Chuck Colby was an electronics engineer and founder of Colby Systems Corporation (later Colby Computer, Inc.), a company that created the first DVR-based video surveillance systems and the first to market both MS-DOS and Mac portable computers.

==Early inventions==
Colby's first invention was the Colby TR-2 transistor radio, which he designed at the precocious age of 12 and sold to family, friends and customers on his paper-route, and is possibly the first pocket transistor radio. At 15, he built for his high school science project the world's first home earth satellite station capable of receiving signals from the Russian satellite Sputnik. As a college student, his passion for radio and inventing brought him attention in the LA Times when he and a friend built their own TV stations to broadcast video to each other over the airwaves. Shortly afterwards, he built a video security system for use by NASA.

Chuck Colby also helped design the "Syzygy" original prototype of Atari Pong that was built into a suitcase so that it could be carried around and demonstrated to potential investors. On July 10, 2003, he donated the prototype to the DigiBarn Computer Museum.

In the 1980s, Colby created and marketed the first PC clone motherboard and was among the first to market with portable, expandable DOS-compatible computer such as the Colby PC-1 and PC-5 while most other companies were only producing portable computers that ran CP/M. This is a notable milestone as CP/M systems were generally fixed to 64Kb while the DOS offered applications the ability to directly address a full megabyte, allowing for larger and considerably more powerful applications. Colby Systems would continue this trend by producing some of the very earliest portable Macintosh conversions, such as the ruggedized "luggable" MacColby and the WalkMac laptop, which could be purchased with a 68030-based SE/30 motherboard which generated sales even after Apple's first laptop hit the market because Apple's Macintosh Portable was only available with the considerably slower 68000 microprocessor as used in the original Macintosh, the Macintosh 128K.

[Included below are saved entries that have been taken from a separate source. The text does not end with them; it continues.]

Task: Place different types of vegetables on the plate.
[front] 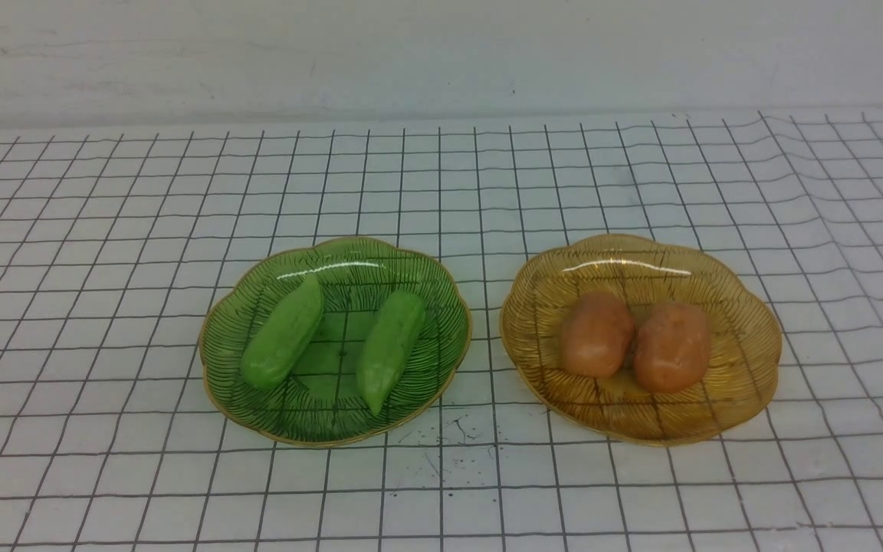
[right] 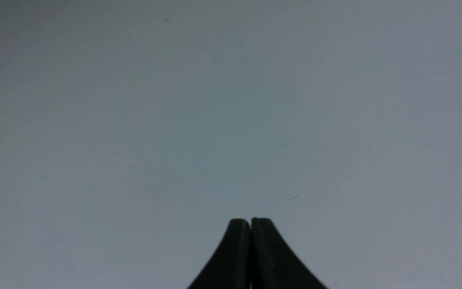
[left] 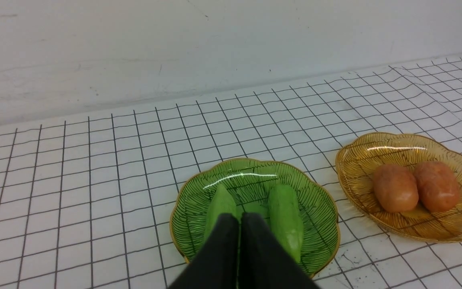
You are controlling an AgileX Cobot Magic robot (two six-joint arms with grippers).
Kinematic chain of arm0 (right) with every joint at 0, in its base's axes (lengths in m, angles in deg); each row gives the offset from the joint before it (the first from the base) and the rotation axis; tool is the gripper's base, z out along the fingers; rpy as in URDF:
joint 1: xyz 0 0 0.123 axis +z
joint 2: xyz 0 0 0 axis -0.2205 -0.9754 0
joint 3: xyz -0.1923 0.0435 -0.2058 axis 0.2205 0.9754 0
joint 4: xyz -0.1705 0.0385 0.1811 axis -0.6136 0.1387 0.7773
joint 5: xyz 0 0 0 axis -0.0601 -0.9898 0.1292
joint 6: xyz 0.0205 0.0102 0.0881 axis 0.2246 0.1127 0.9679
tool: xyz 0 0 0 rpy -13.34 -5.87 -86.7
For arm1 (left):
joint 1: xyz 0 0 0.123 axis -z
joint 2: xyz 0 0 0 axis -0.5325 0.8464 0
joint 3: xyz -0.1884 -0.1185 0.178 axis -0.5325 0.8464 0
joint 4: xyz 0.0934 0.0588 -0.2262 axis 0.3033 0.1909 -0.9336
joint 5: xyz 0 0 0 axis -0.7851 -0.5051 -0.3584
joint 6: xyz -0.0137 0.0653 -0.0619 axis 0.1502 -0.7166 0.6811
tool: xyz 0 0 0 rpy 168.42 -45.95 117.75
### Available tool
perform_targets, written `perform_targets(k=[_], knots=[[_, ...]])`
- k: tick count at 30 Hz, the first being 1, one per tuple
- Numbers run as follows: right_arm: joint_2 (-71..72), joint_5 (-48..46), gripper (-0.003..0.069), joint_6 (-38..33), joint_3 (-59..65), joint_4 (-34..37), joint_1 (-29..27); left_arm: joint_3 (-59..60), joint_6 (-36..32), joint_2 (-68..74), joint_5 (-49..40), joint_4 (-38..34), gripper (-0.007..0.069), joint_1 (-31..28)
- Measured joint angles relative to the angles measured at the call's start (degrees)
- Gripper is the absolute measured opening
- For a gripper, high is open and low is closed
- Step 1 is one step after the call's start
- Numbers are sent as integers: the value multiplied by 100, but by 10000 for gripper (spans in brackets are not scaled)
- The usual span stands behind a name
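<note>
Lit softly and evenly from above. Caught white glare streaks on green plate and amber plate. Left only faint shadows on tabletop. Looked slightly soft throughout.

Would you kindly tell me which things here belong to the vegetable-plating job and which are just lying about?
Job: left cucumber, right cucumber, left potato, right potato, green plate, amber plate.
Not the job: checked cloth, wall.
</note>
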Motion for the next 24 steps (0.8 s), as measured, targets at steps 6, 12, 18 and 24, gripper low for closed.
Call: perform_targets(k=[6, 12, 18, 24], knots=[[0, -5, -13, 0, 0, 0, 0, 0, -6, 0, 0, 18, -8, 0], [0, -5, -13, 0, 0, 0, 0, 339, -104, -59, 523, 62, -8, -34], [0, -5, -13, 0, 0, 0, 0, 1921, -1106, -660, 1944, -709, -8, -712], [0, -7, -13, 0, 5, 0, 0, 4238, -2535, -1944, 3551, -2155, -8, -2168]])
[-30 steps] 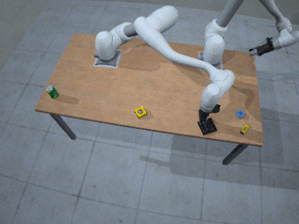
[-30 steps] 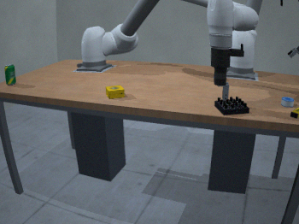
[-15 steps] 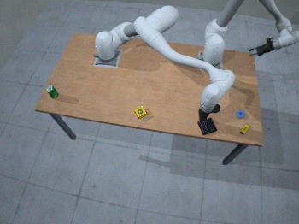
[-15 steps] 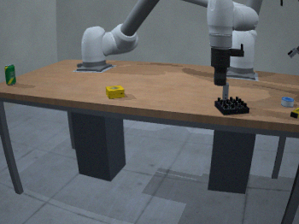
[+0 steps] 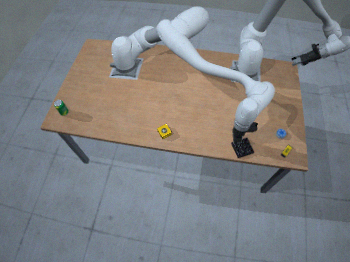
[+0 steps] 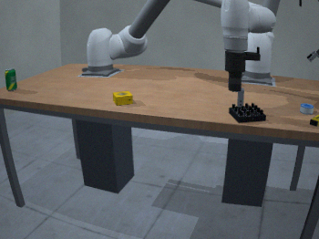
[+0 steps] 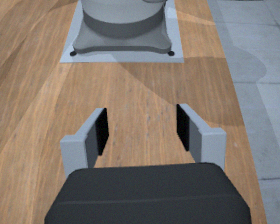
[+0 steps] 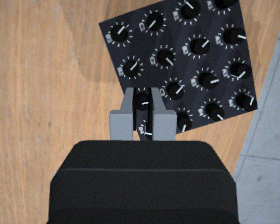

Colby is also mentioned in Steve Wozniak's book iWoz as having introduced Wozniak to early satellite television, which was mentioned as the impetus for Wozniak to leave Apple so he could design, then start a company to market, the first programmable learning TV remote, the CL 9. Nolan Bushnell, who founded Atari and Chuck E. Cheese's Pizza-Time Theaters, wrote "Chuck Colby is a fountain of ideas and represents the best of a creative person one that thinks of things and then can build them."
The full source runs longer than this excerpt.